Since the rear bumper guards appear to be rubber (rather than chromed or painted) I think that this must have been a 1975 model. Correct me if I'm wrong!

This photo was undated and unlabeled, but it is very appealing - this family is living the life! Looking at the scenery in the background, it could be any one of 1000 places, so I can't even hazard a guess. The man at the wheel is clearly very proud of his Austin-Healey 3000 (thanks to my brother Tom for helping with the ID). According to Wikipedia, in 1963, 91.5% of the all Austin-Healey 3000 cars were exported to the United States!

Since the vintage slide is slightly obscured in the front, I thought I would include this contemporary photo (scrounged from the web, as usual). What a beauty!

Friday, September 14, 2018

Autopia & More

It's Friday, and that means (in theory) that I will be posting some photos that are at least slightly above average, or more interesting than usual. 

This first scan is an uncommon angle of the Tomorrowland Autopia, with a line of cool miniature cars loading and unloading. Teenagers especially loved this ride, clearly! You can see that the CM in the foreground is holding a version of a seat belt for the incoming passengers - I wasn't sure if the Autopia had seat belts in those early days (they were just starting to be accepted for full-sized autos in the U.S. at around this time, I believe). 

Skyway riders are exiting the load platform down that flight of steps, and there is a helicopter in the sky - presumably one of the L.A. Airways aircraft that ferried guests to and from LAX.

Any idea what that crude wooden structure might have been for? At first I thought it could be early construction for Tomorrowland Station, but that didn't open until some time in 1958 - it was such a simple structure that it certainly did not take two years to build. If you go back to the first view, it appears that there is another framed-in structure in the shadow of the Autopia building.
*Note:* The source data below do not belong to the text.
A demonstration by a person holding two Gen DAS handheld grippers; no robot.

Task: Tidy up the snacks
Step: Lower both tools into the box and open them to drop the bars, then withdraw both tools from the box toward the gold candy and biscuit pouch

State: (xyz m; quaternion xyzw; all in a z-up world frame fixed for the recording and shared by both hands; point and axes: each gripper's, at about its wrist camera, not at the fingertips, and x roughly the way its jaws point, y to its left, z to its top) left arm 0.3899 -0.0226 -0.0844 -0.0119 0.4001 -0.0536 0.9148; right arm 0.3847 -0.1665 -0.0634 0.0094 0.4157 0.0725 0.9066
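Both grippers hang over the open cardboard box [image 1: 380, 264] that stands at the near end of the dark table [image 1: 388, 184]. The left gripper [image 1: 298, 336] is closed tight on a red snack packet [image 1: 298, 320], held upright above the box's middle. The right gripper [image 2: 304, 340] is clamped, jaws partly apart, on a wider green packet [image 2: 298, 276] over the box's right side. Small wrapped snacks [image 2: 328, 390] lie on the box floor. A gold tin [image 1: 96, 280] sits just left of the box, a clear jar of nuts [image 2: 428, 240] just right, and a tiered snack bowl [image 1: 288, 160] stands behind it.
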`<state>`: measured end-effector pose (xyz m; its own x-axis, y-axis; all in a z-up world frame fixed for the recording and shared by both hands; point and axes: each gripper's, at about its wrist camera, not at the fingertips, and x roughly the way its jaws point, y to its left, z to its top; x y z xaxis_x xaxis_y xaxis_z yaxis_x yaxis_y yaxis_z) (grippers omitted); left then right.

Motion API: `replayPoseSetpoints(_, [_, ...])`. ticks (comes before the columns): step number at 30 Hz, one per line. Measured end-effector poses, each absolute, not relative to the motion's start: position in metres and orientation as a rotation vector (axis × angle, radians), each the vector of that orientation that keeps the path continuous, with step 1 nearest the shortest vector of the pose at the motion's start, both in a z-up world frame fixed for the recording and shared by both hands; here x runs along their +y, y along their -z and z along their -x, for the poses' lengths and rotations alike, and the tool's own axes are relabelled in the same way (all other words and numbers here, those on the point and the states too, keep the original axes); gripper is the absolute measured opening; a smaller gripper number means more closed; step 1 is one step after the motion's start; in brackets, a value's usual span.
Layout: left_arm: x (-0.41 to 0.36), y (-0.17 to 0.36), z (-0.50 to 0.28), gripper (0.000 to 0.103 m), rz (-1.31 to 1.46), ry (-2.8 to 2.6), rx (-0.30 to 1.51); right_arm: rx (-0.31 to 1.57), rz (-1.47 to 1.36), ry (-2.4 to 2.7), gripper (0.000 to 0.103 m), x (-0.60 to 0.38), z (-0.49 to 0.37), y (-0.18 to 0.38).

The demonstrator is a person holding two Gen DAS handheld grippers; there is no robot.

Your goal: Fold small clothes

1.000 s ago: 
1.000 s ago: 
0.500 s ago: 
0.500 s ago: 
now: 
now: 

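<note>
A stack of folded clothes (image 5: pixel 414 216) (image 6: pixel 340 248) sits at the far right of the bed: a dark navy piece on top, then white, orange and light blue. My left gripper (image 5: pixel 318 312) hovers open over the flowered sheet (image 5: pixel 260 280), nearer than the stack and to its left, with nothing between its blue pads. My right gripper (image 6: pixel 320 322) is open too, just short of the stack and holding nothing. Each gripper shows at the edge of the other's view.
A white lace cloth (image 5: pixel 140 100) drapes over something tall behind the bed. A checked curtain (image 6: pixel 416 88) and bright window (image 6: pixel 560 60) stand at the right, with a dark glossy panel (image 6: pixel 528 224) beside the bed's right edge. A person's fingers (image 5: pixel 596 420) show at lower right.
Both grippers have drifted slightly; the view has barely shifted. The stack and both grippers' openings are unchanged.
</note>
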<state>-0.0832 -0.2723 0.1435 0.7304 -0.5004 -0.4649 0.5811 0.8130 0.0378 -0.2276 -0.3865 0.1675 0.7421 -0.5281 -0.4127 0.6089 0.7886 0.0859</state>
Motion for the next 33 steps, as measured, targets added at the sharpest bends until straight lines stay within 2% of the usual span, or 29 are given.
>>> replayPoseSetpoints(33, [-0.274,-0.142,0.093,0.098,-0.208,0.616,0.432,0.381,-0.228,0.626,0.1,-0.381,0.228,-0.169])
Perhaps it had something to do with maintaining cars that were out of service, since there is a wall, and one car can be seen with its hood up.
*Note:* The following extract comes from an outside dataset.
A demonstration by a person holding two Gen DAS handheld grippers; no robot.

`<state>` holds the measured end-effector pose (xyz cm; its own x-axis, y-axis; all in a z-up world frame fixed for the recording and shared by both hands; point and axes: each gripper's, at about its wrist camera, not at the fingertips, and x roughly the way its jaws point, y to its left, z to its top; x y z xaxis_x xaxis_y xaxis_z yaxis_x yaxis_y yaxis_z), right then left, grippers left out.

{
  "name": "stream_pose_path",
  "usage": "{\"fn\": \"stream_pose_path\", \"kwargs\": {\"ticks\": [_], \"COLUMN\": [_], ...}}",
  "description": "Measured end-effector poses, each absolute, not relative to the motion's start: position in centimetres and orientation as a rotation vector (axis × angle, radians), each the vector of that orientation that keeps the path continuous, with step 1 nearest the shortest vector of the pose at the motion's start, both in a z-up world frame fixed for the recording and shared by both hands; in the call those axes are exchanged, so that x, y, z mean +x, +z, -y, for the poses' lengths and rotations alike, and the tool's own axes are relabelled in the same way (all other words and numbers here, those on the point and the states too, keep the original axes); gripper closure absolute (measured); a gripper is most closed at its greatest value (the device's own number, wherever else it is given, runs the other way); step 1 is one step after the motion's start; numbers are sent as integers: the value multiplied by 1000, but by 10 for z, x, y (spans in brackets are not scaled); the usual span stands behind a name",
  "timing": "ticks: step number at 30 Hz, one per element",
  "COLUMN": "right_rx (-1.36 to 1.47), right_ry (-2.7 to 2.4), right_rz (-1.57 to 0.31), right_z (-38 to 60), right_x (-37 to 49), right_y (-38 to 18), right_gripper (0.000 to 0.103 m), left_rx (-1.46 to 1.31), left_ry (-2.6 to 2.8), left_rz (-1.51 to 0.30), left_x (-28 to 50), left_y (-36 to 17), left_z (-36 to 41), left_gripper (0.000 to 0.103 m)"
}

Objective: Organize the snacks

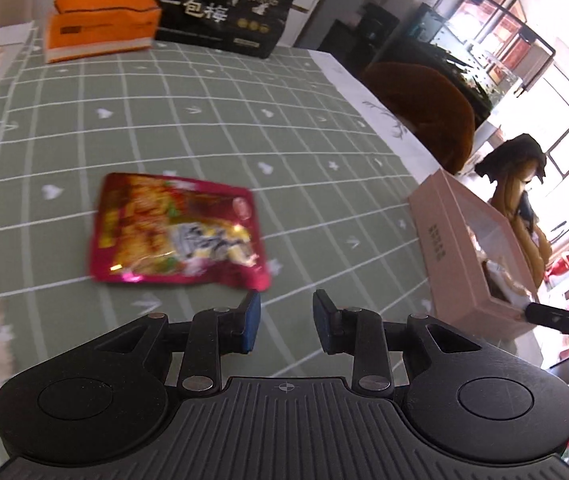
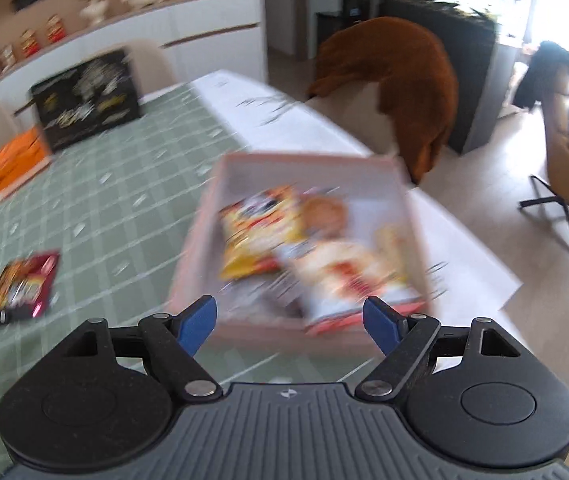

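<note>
Just ahead-left of the left gripper (image 1: pixel 286 322), a red snack packet (image 1: pixel 176 230) lies flat on the green checked tablecloth (image 1: pixel 204 112); its jaws stand apart, empty. Beyond the wide-open, empty right gripper (image 2: pixel 290 326) sits the pink box (image 2: pixel 416 216) holding blurred snack bags (image 2: pixel 308 240).

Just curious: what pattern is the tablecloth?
Green tablecloth with white grid lines, clearest in the left wrist view.
</note>
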<state>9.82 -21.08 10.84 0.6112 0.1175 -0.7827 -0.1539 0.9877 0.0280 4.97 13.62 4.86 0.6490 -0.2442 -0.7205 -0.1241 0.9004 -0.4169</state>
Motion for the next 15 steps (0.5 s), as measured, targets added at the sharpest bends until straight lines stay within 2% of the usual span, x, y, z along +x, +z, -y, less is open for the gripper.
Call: {"fn": "stream_pose_path", "kwargs": {"ticks": [7,15], "right_rx": [-30,-49], "right_ry": [419,525], "right_rz": [-1035,-1138], "right_z": [106,-30], "right_x": [97,137], "right_y": [93,63], "right_gripper": [18,18], "left_rx": [-442,-468], "left_ry": [68,256], "left_rz": [-875,-725], "left_x": [12,-3], "left_y": [59,83], "left_z": [-160,-214], "left_gripper": [70,70]}}
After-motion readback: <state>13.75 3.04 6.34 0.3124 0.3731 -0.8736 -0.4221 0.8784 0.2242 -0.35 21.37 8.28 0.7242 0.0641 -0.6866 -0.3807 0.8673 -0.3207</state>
Here's a nice view of Tomorrowland Station (previously posted) from July, 1958.

Changing gears (see what I did there?), I have this photo from April, 1958; It's a bit dark, but still nice!  Guests are handing over their "A" tickets to see the Sleeping Beauty Castle walk-thru dioramas, which had debuted almost exactly one year earlier. 

Thursday, September 13, 2018

Four Beauties From Frontierland!

Here are four more excellent slide scans, courtesy of a Mysterious Benefactor!

Ever wonder what it would be like if you were a fish and took a trip to Disneyland? Of course you have, what a dumb question, I'm sorry I even asked. Everyone knows that fish have bugged out eyes, and therefore everything looks kind of stretched and bendy. Nowadays they have corrective lenses, but in the 1960's NASA had not developed the technology to help fish everywhere (they were still stymied by "The Tang Conundrum").

Well, we've all learned a lot about fish and NASA and other things, so why don't we move on to this wonked-out view of the Columbia. Interestingly, this is how Ken Kesey saw everything.

And there she goes!

Now here's a very neat view; the file name tells us that this photo was taken from the roof of the Haunted Mansion! Pretty cool, I don't think I've ever seen another picture quite like it. And that's saying something.

From 1969 comes this early evening view of the old Casa de Fritos. While the Frito Kid was no longer seen in the park, some say that he still lived in the catacombs beneath the restaurant (Walt insisted on catacombs, much to Roy's displeasure).  On nights when there was no moon, park employees reported seeing a shadowy shape emerge from beneath the adobe building, and shamble along the river's edge. Ducks were reported missing the next day. If you listened closely, you could hear the jingle of his spurs and the distinct sound of crunching as he scattered crispy golden Fritos behind him.

Sorry to be so scary!

There are plenty more scans from the Mysterious Benefactor.